Al parecer, los prejuicios jamás
nos abandonan. Habíamos pasado de ser “diferentes” en un ambiente que profesaba
el culto a la superficialidad, a ser los profetas de la plasticidad en el mundo
en el que buscábamos refugiarnos. Sin embargo, no porque hubiésemos cambiado
nuestros ideales; no porque hubiésemos dado un giro de ciento ochenta grados ni
porque nos gustase diferir de la muchedumbre. Era culpa de los prejuicios: esa
hidra a la que le crecen más cabezas cada vez que se intenta cortar una, de la
que parece no haber escapatoria, de la que parece no haber salvación.
Habíamos llegado a este nuevo
mundo decididos a encontrar nuestro lugar, esperando ver brazos abiertos y ojos
amables dispuestos a compartir ese amor común del que todos nos jactábamos y que
parecía unir a sólo un selecto grupo de la sociedad. En su lugar nos topamos
con la feroz competencia y con la hidra, otra vez.
¿Acaso no sufrieron ustedes lo
mismo que nosotros? ¿No deberíamos intentar estar todos juntos?

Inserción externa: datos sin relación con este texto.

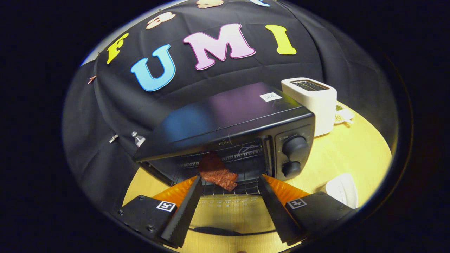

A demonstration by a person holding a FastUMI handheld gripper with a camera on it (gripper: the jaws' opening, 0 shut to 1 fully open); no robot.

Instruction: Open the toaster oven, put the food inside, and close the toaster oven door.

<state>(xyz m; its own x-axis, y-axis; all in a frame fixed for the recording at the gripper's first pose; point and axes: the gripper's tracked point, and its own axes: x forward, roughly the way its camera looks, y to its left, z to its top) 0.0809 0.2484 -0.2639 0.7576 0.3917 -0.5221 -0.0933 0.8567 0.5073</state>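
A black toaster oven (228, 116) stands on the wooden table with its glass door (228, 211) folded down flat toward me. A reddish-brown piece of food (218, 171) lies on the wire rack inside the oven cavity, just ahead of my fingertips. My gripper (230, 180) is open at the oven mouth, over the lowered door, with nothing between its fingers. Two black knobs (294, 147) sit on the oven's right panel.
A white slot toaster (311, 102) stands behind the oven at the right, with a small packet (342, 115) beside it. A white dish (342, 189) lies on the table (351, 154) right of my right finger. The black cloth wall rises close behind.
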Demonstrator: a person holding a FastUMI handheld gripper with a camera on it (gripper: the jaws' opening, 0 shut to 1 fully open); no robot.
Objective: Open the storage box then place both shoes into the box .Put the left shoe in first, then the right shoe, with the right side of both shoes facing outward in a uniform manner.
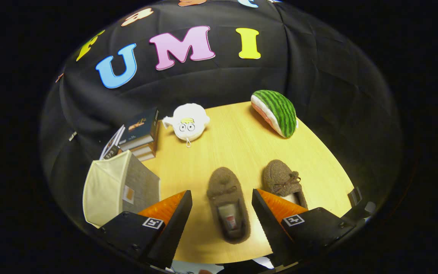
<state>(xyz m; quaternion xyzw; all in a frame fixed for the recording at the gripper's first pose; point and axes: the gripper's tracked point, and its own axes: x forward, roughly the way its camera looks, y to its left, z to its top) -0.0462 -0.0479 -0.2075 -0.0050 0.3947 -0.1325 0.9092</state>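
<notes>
**Gripper spread over the left shoe**

From my gripper's camera, I hold the gripper (222, 198) with its fingers spread wide, pressing on nothing. The left shoe (228, 204), a brown fuzzy slipper, lies on the wooden table (238, 137) between my fingers, toe pointing away from me. The right shoe (283, 180) sits just beside it, partly behind my right finger. The storage box (118, 186) stands at the table's edge, beside my left finger, its pale lid flap raised. Beyond it is a stack of books (141, 133). Farther off sit a white plush toy (186, 121) and a watermelon-slice cushion (276, 111).
</notes>
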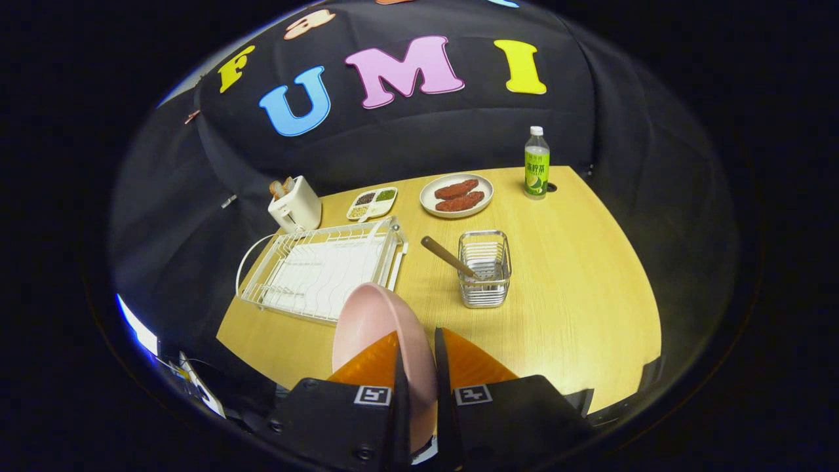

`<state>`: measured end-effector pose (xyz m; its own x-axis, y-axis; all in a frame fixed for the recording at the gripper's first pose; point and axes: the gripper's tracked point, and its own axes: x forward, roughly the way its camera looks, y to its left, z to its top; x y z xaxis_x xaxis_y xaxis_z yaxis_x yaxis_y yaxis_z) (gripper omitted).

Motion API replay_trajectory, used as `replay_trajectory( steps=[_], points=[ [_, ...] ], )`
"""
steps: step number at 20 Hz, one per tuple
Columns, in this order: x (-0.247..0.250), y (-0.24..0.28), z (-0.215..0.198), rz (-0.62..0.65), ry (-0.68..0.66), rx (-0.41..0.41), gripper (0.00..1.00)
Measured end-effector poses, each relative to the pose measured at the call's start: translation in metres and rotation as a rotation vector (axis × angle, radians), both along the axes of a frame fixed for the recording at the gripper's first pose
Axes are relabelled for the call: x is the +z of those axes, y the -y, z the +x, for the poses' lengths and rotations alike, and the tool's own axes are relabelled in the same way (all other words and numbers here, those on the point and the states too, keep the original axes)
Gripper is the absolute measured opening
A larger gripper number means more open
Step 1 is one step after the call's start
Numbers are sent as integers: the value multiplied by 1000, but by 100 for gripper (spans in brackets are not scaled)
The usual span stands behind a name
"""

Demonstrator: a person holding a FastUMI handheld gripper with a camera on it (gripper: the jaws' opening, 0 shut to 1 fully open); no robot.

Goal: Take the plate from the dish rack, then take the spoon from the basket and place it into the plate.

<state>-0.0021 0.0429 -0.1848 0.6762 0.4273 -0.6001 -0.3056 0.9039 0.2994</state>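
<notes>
**Plate gripped on edge above the desk**

The fingers (418, 347) are clamping the pink plate (373, 328) between them, holding it on edge, its rim rising just ahead of the tips. Beyond it, the white dish rack (321, 269) is sitting on the wooden desk (577, 295). Beside the rack, the wire basket (485, 269) is holding the spoon (448, 255), its handle leaning toward the rack. Farther back are standing a toaster (296, 204), a snack tray (372, 203), a dish of meat (457, 195) and a bottle (537, 164).

gripper (419, 341) | fingers closed tight (narrow gap) | clamping pink plate (367, 321)
</notes>
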Motion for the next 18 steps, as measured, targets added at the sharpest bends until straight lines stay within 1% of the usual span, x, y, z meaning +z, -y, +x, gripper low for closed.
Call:
replay_trajectory(
  steps=[3,6,9,12,14,15,18],
  points=[
    [-35,9,7,38,-70,26,20],
    [-71,10,14,67,-142,73,21],
    [-98,14,21,59,-182,114,21],
    [-107,12,28,94,-193,126,22],
    [-113,15,35,70,-170,136,22],
    [-118,18,37,51,-164,138,18],
    [-120,20,41,33,-139,142,18]
  ],
)
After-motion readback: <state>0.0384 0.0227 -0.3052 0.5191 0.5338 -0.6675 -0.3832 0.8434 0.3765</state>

Resulta irónico
que se hayan convertido en lo que dicen odiar, acusándonos a nosotros de
personificarlo. No nos conocen. No saben quiénes somos. Y así como nosotros no
sabemos los pormenores que hay encerrados tras las puertas de su mundo, ustedes
no saben los que hay en el nuestro. No saben que el nuestro también es un mundo
de matar o morir, donde en lugar de haber navajas hay palabras: eso mismo que
amamos es lo que nos destruye; no saben que es un mundo que no te incita a ir
más allá, en donde la inercia es la característica privilegiada; no saben lo
crueles que son todos si no se encaja con el estereotipo estético.